Nous sommes aujourd’hui en pleine expédition. Le 1er août, nous sommes entrés sans combat dans le Pei-Tang-Ho. J’avais l’honneur de porter les amiraux Charner et Protet et les généraux de l’armée de Terre et je marchais en tête de la ligne de canonnières françaises. Nous avons mouillé à bonne portée de canon net comme l’ennemi ne paraissait pas disposé à tirer, nous avons jeté à terre 200 chasseurs à pied pour éclairer le terrain puis, 4000 hommes qui, le lendemain matin, sont entrés en ville sans résistance. Depuis, nous faisons tous la navette de l’escadre à la rivière pour mettre à terre le reste des hommes, les chevaux, les bagages, les canons. Le 5 août, une petite colonne de 2000 alliés a fait une reconnaissance vers un camp qui paraît bien fortifié et bien défendu. Nous avons eu une douzaine de blessés mais on n’a pas voulu trop s’engager et on se mettra en marche pour l’enlever et pour percer jusqu’à Tien-Tsin, demain ou après-demain.

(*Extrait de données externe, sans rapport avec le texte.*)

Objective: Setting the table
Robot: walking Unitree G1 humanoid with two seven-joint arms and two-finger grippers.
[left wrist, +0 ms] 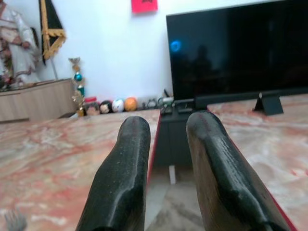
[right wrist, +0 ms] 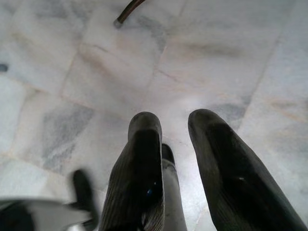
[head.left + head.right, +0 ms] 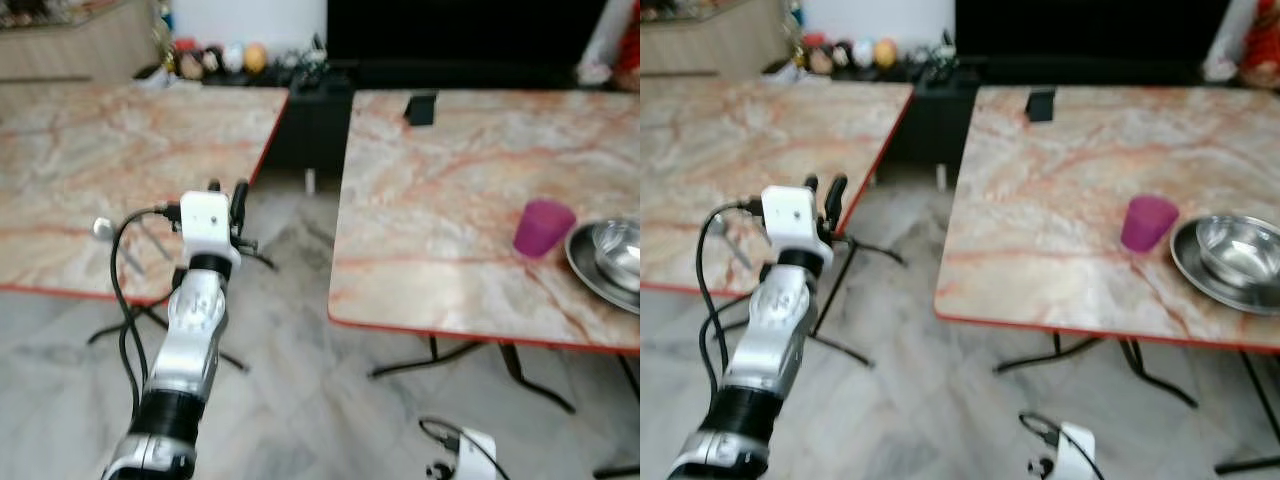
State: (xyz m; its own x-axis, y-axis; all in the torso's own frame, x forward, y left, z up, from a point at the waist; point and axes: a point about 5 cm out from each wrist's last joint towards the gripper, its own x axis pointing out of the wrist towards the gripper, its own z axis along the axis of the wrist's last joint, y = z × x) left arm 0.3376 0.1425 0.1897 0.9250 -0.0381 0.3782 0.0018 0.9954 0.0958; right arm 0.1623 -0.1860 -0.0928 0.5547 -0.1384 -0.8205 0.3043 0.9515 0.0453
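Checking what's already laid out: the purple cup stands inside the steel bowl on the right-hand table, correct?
Not quite. The purple cup stands on the right-hand table itself, beside the steel bowl, not inside it; the bowl sits on a steel plate. The right eye view shows this.

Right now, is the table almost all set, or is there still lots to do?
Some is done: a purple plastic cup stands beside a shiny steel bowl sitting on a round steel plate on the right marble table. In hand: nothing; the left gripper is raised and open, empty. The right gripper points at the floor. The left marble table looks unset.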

Les opérations à terre dureront jusqu’en octobre 1860. Elles laisseront des traces profondes : une délégation de plénipotentiaires alliés sera capturée par les Chinois qui assassineront la moitié de ses membres tandis que les troupes franco-britanniques pilleront le palais d’été de l’empereur avant que le général Grant ne décide de le brûler entièrement. L’aventure se termine le 25 octobre 1860 par la ratification officielle, à Pékin, du traité de Tien-Tsin de 1858.

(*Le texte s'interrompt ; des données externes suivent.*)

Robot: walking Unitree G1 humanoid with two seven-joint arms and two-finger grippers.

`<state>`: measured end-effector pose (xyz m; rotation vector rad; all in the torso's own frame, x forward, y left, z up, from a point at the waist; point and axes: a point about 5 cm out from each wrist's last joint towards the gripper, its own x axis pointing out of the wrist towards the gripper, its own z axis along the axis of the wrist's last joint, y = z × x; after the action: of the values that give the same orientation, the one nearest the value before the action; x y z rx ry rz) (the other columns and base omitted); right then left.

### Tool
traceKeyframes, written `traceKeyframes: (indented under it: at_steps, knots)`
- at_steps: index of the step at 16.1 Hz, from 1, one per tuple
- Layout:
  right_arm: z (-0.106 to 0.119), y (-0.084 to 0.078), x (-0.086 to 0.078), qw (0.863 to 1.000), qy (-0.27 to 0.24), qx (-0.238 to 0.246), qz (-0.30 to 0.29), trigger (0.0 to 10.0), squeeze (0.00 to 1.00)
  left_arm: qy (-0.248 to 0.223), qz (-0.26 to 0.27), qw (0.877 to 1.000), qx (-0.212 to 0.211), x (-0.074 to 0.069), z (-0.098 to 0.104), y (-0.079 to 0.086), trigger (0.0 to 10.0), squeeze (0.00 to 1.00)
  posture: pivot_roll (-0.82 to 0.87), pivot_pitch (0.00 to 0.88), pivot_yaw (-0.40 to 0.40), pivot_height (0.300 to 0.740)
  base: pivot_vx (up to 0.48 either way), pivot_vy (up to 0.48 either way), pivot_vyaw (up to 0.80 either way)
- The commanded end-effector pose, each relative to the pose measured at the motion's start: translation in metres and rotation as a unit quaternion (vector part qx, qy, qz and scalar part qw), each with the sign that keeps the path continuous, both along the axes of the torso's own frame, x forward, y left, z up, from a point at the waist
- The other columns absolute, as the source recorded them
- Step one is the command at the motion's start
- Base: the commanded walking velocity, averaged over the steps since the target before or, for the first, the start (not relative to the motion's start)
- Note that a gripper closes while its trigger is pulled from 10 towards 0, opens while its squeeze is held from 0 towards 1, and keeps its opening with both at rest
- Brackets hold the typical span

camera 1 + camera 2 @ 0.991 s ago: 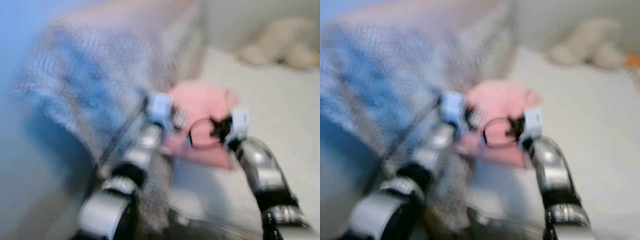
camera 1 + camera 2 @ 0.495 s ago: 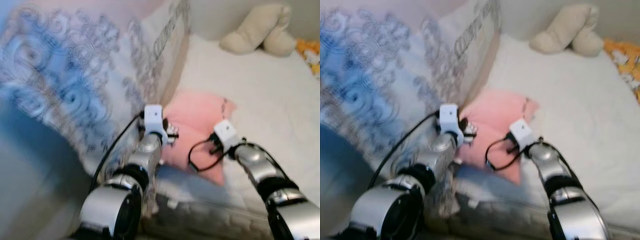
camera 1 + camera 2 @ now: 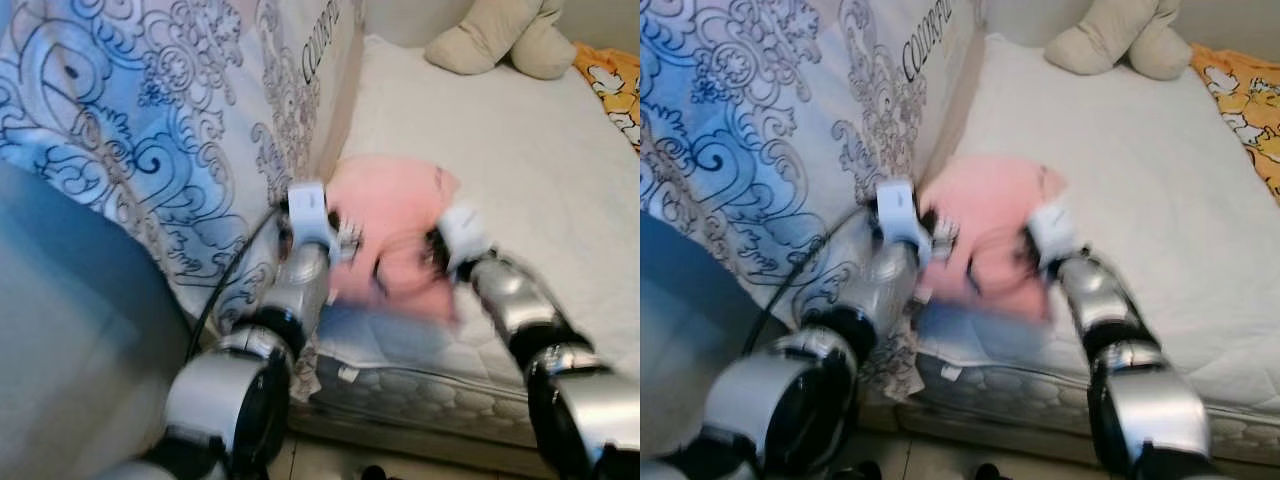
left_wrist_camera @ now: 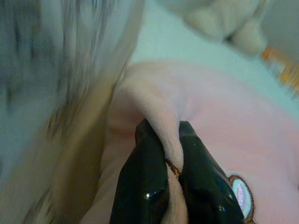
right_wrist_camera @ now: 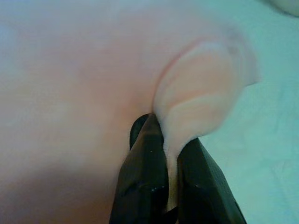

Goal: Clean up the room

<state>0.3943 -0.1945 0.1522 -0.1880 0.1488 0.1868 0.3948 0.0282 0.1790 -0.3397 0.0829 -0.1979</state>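
Up it comes: the pink pillow [image 3: 395,225] has risen off the white mattress [image 3: 540,170] and both arms have swung inward since half a second ago. The left gripper [image 4: 170,163] pinches a fold at one edge, the right gripper [image 5: 170,175] clamps a corner, both closed tight on fabric. The pillow hangs just beside the patterned duvet [image 3: 170,120]. Best to lift evenly, both sides level, so neither pinch slips.
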Motion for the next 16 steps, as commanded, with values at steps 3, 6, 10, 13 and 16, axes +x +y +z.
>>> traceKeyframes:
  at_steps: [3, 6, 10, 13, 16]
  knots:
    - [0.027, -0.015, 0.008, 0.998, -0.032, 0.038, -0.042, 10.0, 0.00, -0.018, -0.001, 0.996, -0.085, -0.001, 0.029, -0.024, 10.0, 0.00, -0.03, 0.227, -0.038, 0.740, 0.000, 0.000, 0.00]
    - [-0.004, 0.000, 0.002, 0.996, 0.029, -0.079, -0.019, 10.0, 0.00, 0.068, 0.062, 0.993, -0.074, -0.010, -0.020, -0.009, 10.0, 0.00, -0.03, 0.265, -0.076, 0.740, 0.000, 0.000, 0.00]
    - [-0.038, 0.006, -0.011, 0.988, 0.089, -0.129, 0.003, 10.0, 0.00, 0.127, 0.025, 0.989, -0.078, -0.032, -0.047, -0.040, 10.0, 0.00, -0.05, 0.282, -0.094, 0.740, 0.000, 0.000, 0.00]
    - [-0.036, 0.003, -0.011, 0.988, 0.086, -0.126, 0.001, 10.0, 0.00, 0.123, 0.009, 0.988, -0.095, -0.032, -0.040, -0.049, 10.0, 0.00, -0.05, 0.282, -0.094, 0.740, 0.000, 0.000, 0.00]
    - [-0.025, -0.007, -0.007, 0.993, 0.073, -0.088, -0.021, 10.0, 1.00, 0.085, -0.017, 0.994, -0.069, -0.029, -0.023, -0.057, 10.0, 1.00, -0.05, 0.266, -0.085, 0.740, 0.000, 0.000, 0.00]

Eugène Nielly goûtera peu de temps à la victoire. Epuisé par cinq années de campagnes ininterrompues,  sous les climats les plus durs, il est nommé second du transport Gironde qui doit retourner en France. Mais à l’escale de Bangkok, une dysenterie foudroyante a raison de ses dernières forces. Il meurt loin des siens,  le 16 février 1861, quatre ans presque jour pour jour après avoir quitté Brest à bord de la Némésis.

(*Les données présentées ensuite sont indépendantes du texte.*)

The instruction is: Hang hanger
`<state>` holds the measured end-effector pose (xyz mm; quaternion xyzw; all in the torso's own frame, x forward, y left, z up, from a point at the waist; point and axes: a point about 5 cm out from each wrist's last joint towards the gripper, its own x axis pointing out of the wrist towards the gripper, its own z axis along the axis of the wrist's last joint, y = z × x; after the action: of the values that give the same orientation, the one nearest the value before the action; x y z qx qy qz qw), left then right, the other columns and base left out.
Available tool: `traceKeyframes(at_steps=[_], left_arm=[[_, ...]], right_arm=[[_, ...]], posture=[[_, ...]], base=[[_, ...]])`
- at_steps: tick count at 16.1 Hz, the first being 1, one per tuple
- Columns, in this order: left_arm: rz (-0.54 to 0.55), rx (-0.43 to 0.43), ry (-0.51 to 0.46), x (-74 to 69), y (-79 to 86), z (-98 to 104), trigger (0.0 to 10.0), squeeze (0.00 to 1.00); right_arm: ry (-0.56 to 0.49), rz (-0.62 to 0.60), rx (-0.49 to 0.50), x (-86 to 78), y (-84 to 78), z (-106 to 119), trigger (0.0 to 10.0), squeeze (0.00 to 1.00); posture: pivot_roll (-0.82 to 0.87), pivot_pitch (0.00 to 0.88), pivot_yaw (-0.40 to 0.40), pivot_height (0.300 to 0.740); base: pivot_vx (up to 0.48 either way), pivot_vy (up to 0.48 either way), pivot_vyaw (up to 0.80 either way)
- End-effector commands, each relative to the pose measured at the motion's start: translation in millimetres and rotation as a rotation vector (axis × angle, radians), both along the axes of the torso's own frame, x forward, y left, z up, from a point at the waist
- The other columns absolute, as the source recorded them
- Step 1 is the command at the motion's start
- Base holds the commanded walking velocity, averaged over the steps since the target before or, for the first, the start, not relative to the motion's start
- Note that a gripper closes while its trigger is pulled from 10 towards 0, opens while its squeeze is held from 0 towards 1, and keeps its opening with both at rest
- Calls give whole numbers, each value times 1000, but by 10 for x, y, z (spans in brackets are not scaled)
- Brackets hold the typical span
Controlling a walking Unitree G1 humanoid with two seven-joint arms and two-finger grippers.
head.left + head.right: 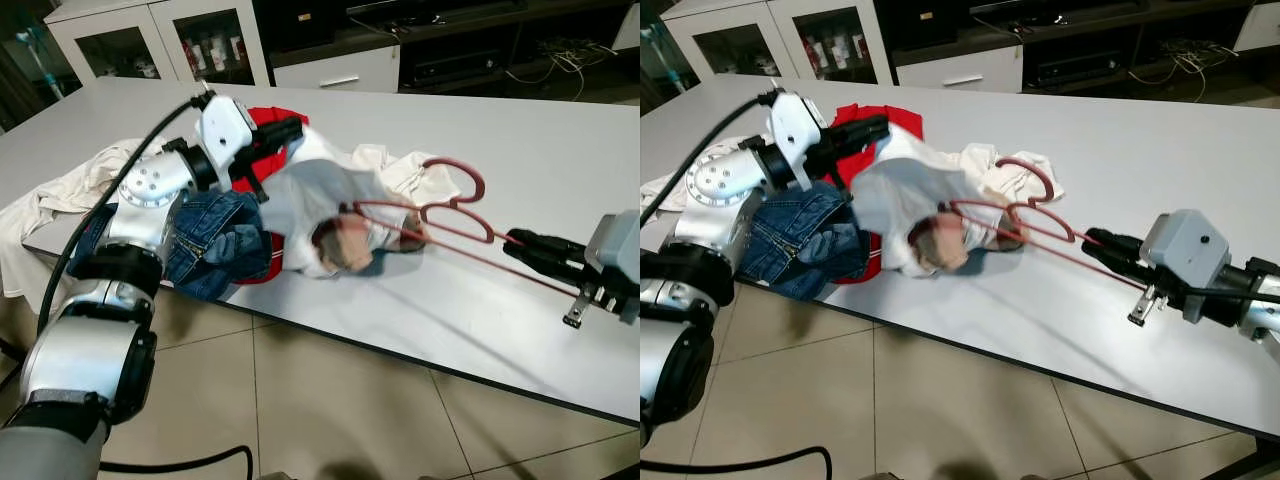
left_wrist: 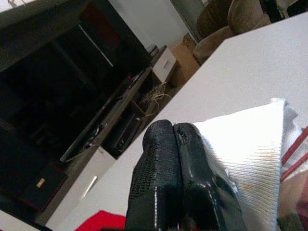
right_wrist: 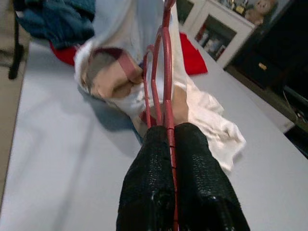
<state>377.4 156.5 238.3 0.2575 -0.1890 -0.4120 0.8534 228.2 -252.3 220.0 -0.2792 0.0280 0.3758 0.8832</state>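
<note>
A grey table (image 1: 520,170) holds one pile of clothes, with two robot grippers working over it. From the left: a cream cloth (image 1: 75,185) drapes off the table's left edge, then a pair of blue jeans (image 1: 215,240) lies on a red garment (image 1: 275,118). The left gripper (image 1: 285,135) reaches over the jeans, its two black fingers (image 2: 166,178) pressed together on an upper fold of one white garment (image 1: 310,195), lifting it from the pile. Just right of that, a second cream cloth (image 1: 405,170) lies bunched. One red wire hanger (image 1: 450,215) lies low over the table, its long axis running left to right; the hook curls at the pile end beside the white garment, and its thin wire runs right into the right gripper (image 1: 525,245). That gripper's fingers (image 3: 159,183) are closed together on the wire. Behind the table stand one white glass-door cabinet (image 1: 160,40) and a dark media unit (image 1: 450,45)
</note>
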Motion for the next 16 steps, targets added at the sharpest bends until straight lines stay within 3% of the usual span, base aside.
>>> traceKeyframes(at_steps=[1, 3, 7, 11, 13, 16], left_arm=[[8, -21, -22, 19, -3, 81, 10000, 165], [-17, -25, -29, 19, -99, 81, 10000, 161], [-1, -36, -41, 35, -94, 121, 10000, 157], [5, -61, -69, 49, -133, 199, 10000, 157], [-10, -79, -91, 52, -198, 266, 10000, 157], [-47, -102, -108, 49, -304, 341, 10000, 161]], right_arm=[[-30, 52, 34, 2, 141, 59, 10000, 0], [-61, 23, 61, 94, 226, 38, 10000, 0], [-123, -91, 62, 246, 142, 95, 10000, 0], [-39, 57, 65, 111, 356, -10, 10000, 0], [-27, 74, 74, 123, 470, -73, 10000, 0], [-47, -3, 108, 257, 502, -83, 10000, 0]], posture=[[-206, 0, 169, 740], [-203, 0, 167, 740], [-198, 0, 167, 740], [-197, 0, 167, 740], [-197, 0, 167, 740], [-198, 0, 168, 740]], base=[[0, 0, 0], [0, 0, 0], [0, 0, 0], [0, 0, 0], [0, 0, 0], [0, 0, 0]])
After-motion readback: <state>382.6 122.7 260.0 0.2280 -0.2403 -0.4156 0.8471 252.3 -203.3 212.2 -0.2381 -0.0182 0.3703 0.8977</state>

Le Nemesis a Da Nang en 1858

Quelques vingt années plus tard, lorsque l’amiral Courbet intervient à son tour dans les eaux chinoises, il compte dans son escadre le croiseur Nielly. Le croiseur, portant le nom de Joseph-Marie Nielly – grand-père d’Eugène – vice-amiral honoraire ayant combattu sur mer du règne de Louis XV à celui de Napoléon Ier, sera à Fou-Tchéou (Fuzhou) et à Shei-Poo (Shipu), les deux combats navals qui anéantirent la flotte chinoise.

Le croiseur Nielly

En juin 2010, cent cinquante ans se sont écoulés depuis que le commandant du Kien-Chan entrait fièrement dans la rivière du Pei-Tang-Ho. Dans le sillage de mon arrière-grand-oncle, j’accoste à Zhanjiang à bord de la Somme, bâtiment de commandement de la zone maritime de l’océan Indien. Après les réceptions officielles organisées par la flotte du Sud de la république populaire de Chine, j’ai l’occasion de me rendre à Canton. L’ancienne concession française y est aujourd’hui réhabilitée. En m’y promenant,  en compagnie de M. Jean-Raphaël Peytregnet, consul général de France et de madame Renée Ajzenberg, pour qui Canton n’a pas de secret, je ne peux m’empêcher d’être atteint par l’écume de l’Histoire, au souvenir de ces marins français engagés si loin de chez eux, pour la grandeur de leur pays. Quelques furent les objectifs politiques de ces interventions militaires, ces hommes firent leur devoir. Ils méritent notre hommage et notre respect.